Quando os pais de Dom escolheram o nome do filho baseados em seu significado (mestre), não imaginavam a luta que o pequeno ia enfrentar — e vencer —, passando uma mensagem de esperança a tanta gente. O professor Wagner Andrade, de 34 anos, a economista Viviane Monteiro, de 32, e o bebê, de 5 meses, moradores de Irajá, na Zona Norte do Rio, protagonizaram anteontem o final feliz de uma longa história em meio à pandemia da Covid-19. O primeiro herdeiro do casal — junto há oito anos —, se curou da forma mais grave da doença e foi para casa depois de passar 54 dias internado. A data da alta vai ficar marcada para sempre e será comemorada em grande estilo junto com os 6 meses de vida do menino.
Em junho, o sexto “mesversário” do garotinho será festejado com um entusiamo especial — desde janeiro, os pais de primeira viagem celebraram o nascimento do neném, mas o “Parabéns pra você” no quarto e no quinto mês foi cantado dentro do hospital. Lá, Dom contou o tempo todo com a assistência de Wagner e Viviane, que se revezavam para manter a vigília de 24 horas. Agora em casa e sozinhos com ele, por causa do isolamento social, os dois já programaram uma videoconferência, para que toda a família possa participar da celebração no próximo dia 14.
— Vivemos um momento mágico na hora da alta, porque por vezes a gente pensou que não traria mais ele para casa. Sair com nosso filho nos braços foi indescritível. Um misto de emoções: felicidade e medo, porque aqui (fora) está tudo muito tenso com esse negócio de Covid. Mas estou muito feliz. A equipe médica, técnica e de enfermagem foi maravilhosa! — agradeceu Viviane.
Os pais fizeram um rastreamento, com a ajuda do hospital Pró-Cardíaco, em Botafogo, na Zona Sul, das últimas pessoas que tiveram contato com eles e o bebê e acreditam que a criança tenha sido infectada durante uma ida à casa de parentes. O casal fez o teste e deu negativo para Covid-19.
— Que período difícil! O caso era grave e estávamos perto de um óbito. Entramos em desespero, mas deu certo — contou Wagner, que ficou impressionado ao ver o filho entubado e sedado na UTI (ele teve quadros de disfunções cardíacas e respiratórias): — A gente estava numa corda bamba. Não sabíamos se daria certo. Contávamos com um milagre, sequelas e até a morte.

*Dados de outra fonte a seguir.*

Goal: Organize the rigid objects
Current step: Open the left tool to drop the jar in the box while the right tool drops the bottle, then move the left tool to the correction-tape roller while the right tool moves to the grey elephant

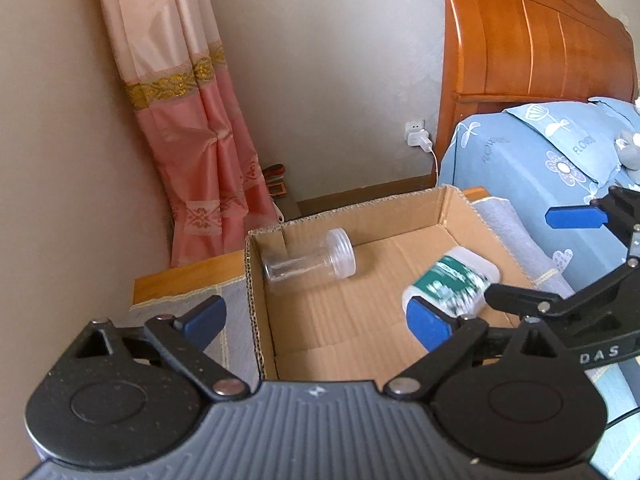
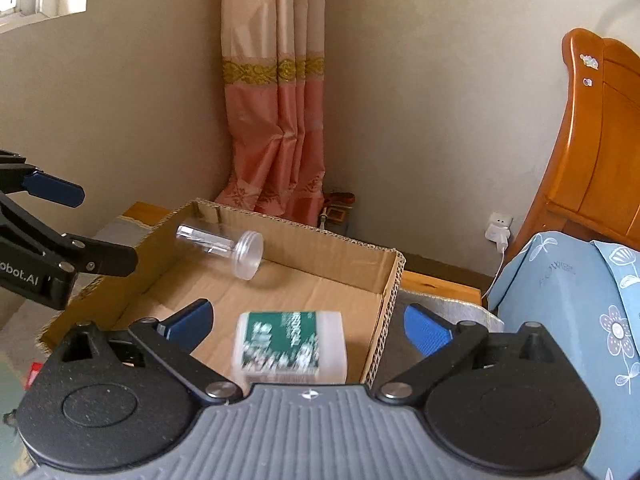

O pai, que teve a ajuda de um psicólogo do hospital para conseguir superar os momentos mais difíceis, relatou que os médicos chegaram a dizer que um dos pulmões do menino estava comprometido e haveria necessidade de uma cirurgia. Mas há cerca de um mês e meio, a operação foi descartada e, a partir daí, Wagner passou a ter esperança na recuperação do bebê.
‘Com certeza, Deus ouviu as nossas preces’
“A gente está maravilhado e ainda em êxtase. Com certeza foi um milagre (a recuperação). Claro que a equipe (do hospital) foi incrível, mas eu acredito que Deus fez tudo que tinha que fazer por meio dos profissionais que colocaram as mãos no nosso filho. A todo momento a gente pediu muito, a gente ajoelhava, rezava… Com certeza, Deus ouviu nossas preces. Várias pessoas que eu nem conheço, minhas irmãs, meus tios, todos estavam orando. Aquela corrente foi se expandindo por outras religiões, tinha gente espírita, evangélica e do candomblé. O nome dele estava em todas as mesas, em todas as correntes. Tinha grupos no WhatsApp e no hospital. Na minha concepção, foi Deus que proporcionou essa vitória para a gente.”
Desafio inédito para equipe médica
A recuperação de Dom foi uma vitória para a equipe do Hospital Pró-Cardíaco, que recebeu o paciente já com um quadro clínico gravíssimo. Nos quase dois meses em que esteve internado, o menino ficou 32 dias com ventilação mecânica, em coma induzido. Segundo a médica Cristiane Guimarães, coordenadora da UTI Pediátrica da unidade, o bebê não terá sequelas.
— A gente demorou para ver a recuperação respiratória, mas ele se comportou como um adulto. O que fez toda diferença foi a estrutura do hospital, fazendo com que a família ficasse ao lado do paciente. Os pais acompanharam e participaram o tempo todo das decisões. Conseguimos isolá-los num ambiente de UTI — explicou a médica, que já se considera um novo membro da família: — Virou nosso filho. Vamos continuar acompanhando a distância.
O caso foi considerado um grande desafio para a equipe, por se tratar de uma situação inédita. Foi a primeira vez que os profissionais se depararam com um paciente tão jovem, e no começo da pandemia, quando todos ainda estavam aprendendo a lidar com a doença. O jeito, segundo ela, foi recorrer à literatura mundial.